From the listing below, copy only the lines from the line that contains "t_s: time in" to the line that contains "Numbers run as", counting those two lines as part of the copy.

┄┄┄┄┄┄┄┄┄┄┄┄┄┄┄┄┄┄┄┄

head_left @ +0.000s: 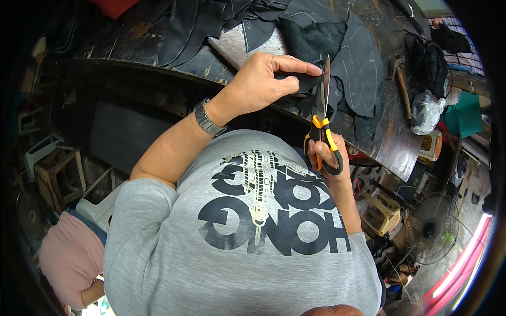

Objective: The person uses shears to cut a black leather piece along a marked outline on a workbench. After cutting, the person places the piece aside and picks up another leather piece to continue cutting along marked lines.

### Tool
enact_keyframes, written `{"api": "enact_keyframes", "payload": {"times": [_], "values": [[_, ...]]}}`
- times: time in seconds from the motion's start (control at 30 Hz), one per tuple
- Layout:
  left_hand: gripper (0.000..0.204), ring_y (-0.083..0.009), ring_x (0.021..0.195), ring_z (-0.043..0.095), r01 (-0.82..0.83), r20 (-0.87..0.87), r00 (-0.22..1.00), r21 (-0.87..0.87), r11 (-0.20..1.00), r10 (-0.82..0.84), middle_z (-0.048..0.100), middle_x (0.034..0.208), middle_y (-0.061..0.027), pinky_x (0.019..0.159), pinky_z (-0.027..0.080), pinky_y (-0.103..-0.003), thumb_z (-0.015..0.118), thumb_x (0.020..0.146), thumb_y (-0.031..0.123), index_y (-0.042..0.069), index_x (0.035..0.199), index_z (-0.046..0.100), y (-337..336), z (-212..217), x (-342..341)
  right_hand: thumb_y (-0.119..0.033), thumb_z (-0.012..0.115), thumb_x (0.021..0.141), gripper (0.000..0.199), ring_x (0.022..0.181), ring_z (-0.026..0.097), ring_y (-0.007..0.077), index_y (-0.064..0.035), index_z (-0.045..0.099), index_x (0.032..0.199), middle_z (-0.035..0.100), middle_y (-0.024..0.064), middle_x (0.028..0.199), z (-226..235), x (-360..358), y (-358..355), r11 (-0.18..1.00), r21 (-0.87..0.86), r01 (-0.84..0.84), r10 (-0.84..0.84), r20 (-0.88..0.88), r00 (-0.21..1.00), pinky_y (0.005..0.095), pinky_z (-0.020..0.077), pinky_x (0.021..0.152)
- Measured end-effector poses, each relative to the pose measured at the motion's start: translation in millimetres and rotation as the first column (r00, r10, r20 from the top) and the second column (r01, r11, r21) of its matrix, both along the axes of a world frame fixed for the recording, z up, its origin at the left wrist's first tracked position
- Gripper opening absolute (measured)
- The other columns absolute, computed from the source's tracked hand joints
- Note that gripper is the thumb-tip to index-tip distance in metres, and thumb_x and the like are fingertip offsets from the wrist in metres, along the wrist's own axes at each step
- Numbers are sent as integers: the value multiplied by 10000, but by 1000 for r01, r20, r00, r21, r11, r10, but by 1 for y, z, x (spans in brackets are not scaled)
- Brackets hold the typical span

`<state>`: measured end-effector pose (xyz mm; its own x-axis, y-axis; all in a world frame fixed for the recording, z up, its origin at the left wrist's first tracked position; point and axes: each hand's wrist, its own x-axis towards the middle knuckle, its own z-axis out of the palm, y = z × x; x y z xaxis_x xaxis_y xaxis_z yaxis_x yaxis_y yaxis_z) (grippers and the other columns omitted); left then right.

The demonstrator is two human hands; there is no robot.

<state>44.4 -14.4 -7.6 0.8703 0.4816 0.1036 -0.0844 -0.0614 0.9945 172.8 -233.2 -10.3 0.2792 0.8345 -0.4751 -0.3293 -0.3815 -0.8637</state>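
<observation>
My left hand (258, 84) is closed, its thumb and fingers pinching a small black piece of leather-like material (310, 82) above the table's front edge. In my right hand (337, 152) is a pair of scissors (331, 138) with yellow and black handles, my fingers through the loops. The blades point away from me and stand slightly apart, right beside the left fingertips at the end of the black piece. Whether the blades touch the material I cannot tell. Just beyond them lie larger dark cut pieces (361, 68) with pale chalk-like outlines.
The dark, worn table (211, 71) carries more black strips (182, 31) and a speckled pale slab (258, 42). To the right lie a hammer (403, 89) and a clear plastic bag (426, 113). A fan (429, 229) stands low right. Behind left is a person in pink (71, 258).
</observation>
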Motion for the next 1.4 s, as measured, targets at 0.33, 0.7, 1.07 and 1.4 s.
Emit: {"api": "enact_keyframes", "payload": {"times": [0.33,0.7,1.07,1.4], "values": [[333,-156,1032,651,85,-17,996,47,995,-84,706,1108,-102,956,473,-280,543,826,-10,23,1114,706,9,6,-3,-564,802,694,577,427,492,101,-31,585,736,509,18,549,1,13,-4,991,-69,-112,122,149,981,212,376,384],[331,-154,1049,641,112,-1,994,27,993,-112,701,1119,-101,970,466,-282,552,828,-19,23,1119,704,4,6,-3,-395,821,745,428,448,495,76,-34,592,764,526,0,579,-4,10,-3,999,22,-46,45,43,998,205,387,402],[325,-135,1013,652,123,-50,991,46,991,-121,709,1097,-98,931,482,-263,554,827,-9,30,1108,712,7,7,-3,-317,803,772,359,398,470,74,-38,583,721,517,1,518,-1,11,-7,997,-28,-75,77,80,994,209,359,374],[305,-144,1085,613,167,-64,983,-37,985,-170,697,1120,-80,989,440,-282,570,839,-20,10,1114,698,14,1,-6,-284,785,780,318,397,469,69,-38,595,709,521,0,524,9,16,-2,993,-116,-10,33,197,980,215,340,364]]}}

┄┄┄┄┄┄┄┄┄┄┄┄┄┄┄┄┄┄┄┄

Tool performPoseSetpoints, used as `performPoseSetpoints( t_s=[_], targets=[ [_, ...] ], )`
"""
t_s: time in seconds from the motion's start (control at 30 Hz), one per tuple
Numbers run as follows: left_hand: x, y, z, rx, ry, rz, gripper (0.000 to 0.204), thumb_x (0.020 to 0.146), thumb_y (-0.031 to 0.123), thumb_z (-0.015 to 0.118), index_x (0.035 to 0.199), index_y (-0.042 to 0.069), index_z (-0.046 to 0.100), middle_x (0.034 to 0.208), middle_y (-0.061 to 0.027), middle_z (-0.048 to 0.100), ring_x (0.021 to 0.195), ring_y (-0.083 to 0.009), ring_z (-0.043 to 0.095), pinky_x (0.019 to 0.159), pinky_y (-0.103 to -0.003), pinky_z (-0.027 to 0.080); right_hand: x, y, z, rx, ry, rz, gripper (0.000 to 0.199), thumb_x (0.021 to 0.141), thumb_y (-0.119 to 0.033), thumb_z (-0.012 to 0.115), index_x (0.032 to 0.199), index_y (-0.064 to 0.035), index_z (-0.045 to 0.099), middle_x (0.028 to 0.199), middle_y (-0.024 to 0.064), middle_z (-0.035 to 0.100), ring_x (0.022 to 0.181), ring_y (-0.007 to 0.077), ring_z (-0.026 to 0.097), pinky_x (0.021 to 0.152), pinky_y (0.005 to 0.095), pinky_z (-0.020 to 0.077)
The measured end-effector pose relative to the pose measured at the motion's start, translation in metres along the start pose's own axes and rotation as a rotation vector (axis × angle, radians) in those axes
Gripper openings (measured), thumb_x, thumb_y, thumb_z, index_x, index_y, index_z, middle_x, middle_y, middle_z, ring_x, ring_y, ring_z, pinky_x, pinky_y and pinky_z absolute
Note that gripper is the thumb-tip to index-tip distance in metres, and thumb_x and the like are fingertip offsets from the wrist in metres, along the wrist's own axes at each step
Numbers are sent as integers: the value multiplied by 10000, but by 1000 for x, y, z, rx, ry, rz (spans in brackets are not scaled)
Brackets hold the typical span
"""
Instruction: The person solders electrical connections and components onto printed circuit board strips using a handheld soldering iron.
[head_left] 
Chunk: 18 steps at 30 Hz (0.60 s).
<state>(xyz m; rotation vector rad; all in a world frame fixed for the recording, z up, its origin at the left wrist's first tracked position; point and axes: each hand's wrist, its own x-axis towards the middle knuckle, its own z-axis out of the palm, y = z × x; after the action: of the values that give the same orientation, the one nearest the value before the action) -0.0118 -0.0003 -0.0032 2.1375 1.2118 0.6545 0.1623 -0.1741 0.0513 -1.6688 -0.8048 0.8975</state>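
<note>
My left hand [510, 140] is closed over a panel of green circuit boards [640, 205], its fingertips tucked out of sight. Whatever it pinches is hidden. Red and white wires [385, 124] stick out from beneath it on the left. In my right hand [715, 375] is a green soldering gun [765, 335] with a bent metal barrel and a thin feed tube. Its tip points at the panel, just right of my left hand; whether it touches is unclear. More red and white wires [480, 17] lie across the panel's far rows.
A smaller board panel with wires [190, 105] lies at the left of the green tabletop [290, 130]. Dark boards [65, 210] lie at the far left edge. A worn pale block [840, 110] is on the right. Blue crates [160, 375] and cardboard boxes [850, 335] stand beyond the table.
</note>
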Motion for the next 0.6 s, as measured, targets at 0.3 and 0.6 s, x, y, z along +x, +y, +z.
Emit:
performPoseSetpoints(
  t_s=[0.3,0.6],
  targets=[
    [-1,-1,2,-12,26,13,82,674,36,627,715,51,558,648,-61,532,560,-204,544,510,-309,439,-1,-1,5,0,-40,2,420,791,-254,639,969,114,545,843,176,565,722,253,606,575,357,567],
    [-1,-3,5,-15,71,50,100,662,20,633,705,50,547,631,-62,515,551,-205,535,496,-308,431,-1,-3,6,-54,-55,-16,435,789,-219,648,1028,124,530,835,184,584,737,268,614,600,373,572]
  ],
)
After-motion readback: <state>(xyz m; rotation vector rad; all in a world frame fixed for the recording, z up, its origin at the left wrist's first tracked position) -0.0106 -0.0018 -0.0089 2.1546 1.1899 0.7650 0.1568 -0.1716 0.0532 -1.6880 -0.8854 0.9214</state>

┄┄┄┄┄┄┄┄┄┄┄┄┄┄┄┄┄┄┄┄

§ Solution for this problem:
t_s: time in seconds from the motion's start (control at 30 Hz), one per tuple
Numbers run as follows: left_hand: x, y, z, rx, ry, rz, gripper (0.000 to 0.204), thumb_x (0.020 to 0.146), thumb_y (-0.031 to 0.123), thumb_z (-0.015 to 0.118), index_x (0.035 to 0.199), index_y (-0.042 to 0.069), index_z (-0.046 to 0.100), middle_x (0.034 to 0.208), middle_y (-0.061 to 0.027), middle_z (-0.048 to 0.100), ring_x (0.021 to 0.195), ring_y (-0.083 to 0.009), ring_z (-0.043 to 0.095), pinky_x (0.019 to 0.159), pinky_y (-0.103 to -0.003), pinky_z (-0.027 to 0.080); right_hand: x, y, z, rx, ry, rz, gripper (0.000 to 0.199), thumb_x (0.021 to 0.141), thumb_y (-0.119 to 0.033), thumb_z (-0.012 to 0.115), index_x (0.032 to 0.199), index_y (-0.064 to 0.035), index_z (-0.045 to 0.099), middle_x (0.028 to 0.199), middle_y (-0.024 to 0.064), middle_z (-0.035 to 0.100), ring_x (0.022 to 0.181), ring_y (-0.007 to 0.077), ring_z (-0.026 to 0.097), pinky_x (0.021 to 0.152), pinky_y (0.005 to 0.095), pinky_z (-0.020 to 0.077)

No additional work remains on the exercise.